_INSTRUCTIONS TO FOLLOW_
Set down every line below, word for word.

--

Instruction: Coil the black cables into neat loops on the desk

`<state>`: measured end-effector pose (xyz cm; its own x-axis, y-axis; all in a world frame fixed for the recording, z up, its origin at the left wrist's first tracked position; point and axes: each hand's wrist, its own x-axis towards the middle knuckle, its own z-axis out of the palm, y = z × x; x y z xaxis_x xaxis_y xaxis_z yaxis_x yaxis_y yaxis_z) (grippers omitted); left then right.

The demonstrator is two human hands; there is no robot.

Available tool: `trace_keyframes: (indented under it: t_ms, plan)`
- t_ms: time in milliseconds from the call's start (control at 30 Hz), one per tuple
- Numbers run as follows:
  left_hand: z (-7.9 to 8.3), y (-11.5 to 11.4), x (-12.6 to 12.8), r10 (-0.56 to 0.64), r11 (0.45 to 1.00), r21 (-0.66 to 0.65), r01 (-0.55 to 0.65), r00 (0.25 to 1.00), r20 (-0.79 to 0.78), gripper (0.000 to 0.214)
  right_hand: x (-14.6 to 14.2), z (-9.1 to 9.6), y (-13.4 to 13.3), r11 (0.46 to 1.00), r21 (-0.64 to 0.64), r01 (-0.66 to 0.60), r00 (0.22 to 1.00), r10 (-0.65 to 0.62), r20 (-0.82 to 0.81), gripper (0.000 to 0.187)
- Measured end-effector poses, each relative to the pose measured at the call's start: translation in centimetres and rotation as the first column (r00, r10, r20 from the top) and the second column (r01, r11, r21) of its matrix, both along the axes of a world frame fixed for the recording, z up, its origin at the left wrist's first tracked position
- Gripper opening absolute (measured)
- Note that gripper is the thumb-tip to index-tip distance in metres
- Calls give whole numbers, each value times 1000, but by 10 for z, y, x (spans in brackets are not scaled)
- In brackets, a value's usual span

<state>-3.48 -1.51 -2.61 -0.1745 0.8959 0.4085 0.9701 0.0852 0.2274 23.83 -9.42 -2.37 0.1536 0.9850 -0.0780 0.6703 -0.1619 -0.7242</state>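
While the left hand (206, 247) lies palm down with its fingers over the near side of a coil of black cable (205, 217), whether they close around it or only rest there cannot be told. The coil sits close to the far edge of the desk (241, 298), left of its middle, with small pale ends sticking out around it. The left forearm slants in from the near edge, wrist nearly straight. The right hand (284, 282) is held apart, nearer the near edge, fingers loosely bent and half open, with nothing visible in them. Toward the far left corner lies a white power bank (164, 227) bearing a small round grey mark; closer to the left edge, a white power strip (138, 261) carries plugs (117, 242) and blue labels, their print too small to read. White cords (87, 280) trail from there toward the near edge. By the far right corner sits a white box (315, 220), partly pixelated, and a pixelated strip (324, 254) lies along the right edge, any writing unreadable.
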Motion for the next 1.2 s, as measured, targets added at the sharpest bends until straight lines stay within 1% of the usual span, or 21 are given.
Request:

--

_SOLUTION TO THIS PROBLEM_
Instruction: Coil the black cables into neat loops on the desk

`<state>`: measured end-effector pose (xyz cm; its own x-axis, y-axis; all in a world frame fixed for the recording, z up, its origin at the left wrist's first tracked position; point and axes: each hand's wrist, its own x-axis towards the middle knuckle, its own z-axis out of the palm, y = z × x; x y z xaxis_x xaxis_y xaxis_z yaxis_x yaxis_y yaxis_z) (grippers omitted); left then right.

The demonstrator is two human hands; there is no robot.

Available tool: `trace_keyframes: (indented under it: t_ms, plan)`
- t_ms: time in milliseconds from the call's start (control at 30 Hz), one per tuple
- Numbers run as follows:
  left_hand: z (-7.9 to 8.3), y (-11.5 to 11.4), x (-12.6 to 12.8), r10 (-0.56 to 0.64), r11 (0.45 to 1.00), r21 (-0.66 to 0.65), r01 (-0.55 to 0.65), r00 (0.25 to 1.00), r20 (-0.79 to 0.78), gripper (0.000 to 0.214)
  right_hand: x (-14.6 to 14.2), z (-9.1 to 9.6), y (-13.4 to 13.3), r11 (0.46 to 1.00), r21 (-0.64 to 0.64), r01 (-0.66 to 0.60), r00 (0.22 to 1.00), r10 (-0.65 to 0.62), r20 (-0.82 to 0.81), gripper (0.000 to 0.187)
- Measured end-effector poses, each relative to the pose measured at the call's start: translation in centimetres and rotation as the first column (r00, r10, r20 from the top) and the second column (r01, r11, r21) of its matrix, both along the axes of a world frame fixed for the recording, z up, its origin at the left wrist's first tracked position
- Gripper opening absolute (measured)
- Note that gripper is the thumb-tip to index-tip distance in metres
- Calls give whole numbers, each value times 1000, but by 10 for z, y, x (spans in brackets are not scaled)
- In brackets, a value's usual span

<state>-3.48 -1.51 -2.61 -0.1745 0.8959 0.4085 0.9701 0.0852 0.2274 23.83 -9.42 -2.37 0.1536 0.9850 -0.0780 0.6703 -0.1619 -0.7242</state>
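While the left hand (206, 247) lies palm down with its fingers over the near side of a coil of black cable (205, 217), whether they close around it or only rest there cannot be told. The coil sits close to the far edge of the desk (241, 298), left of its middle, with small pale ends sticking out around it. The left forearm slants in from the near edge, wrist nearly straight. The right hand (284, 282) is held apart, nearer the near edge, fingers loosely bent and half open, with nothing visible in them. Toward the far left corner lies a white power bank (164, 227) bearing a small round grey mark; closer to the left edge, a white power strip (138, 261) carries plugs (117, 242) and blue labels, their print too small to read. White cords (87, 280) trail from there toward the near edge. By the far right corner sits a white box (315, 220), partly pixelated, and a pixelated strip (324, 254) lies along the right edge, any writing unreadable.
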Motion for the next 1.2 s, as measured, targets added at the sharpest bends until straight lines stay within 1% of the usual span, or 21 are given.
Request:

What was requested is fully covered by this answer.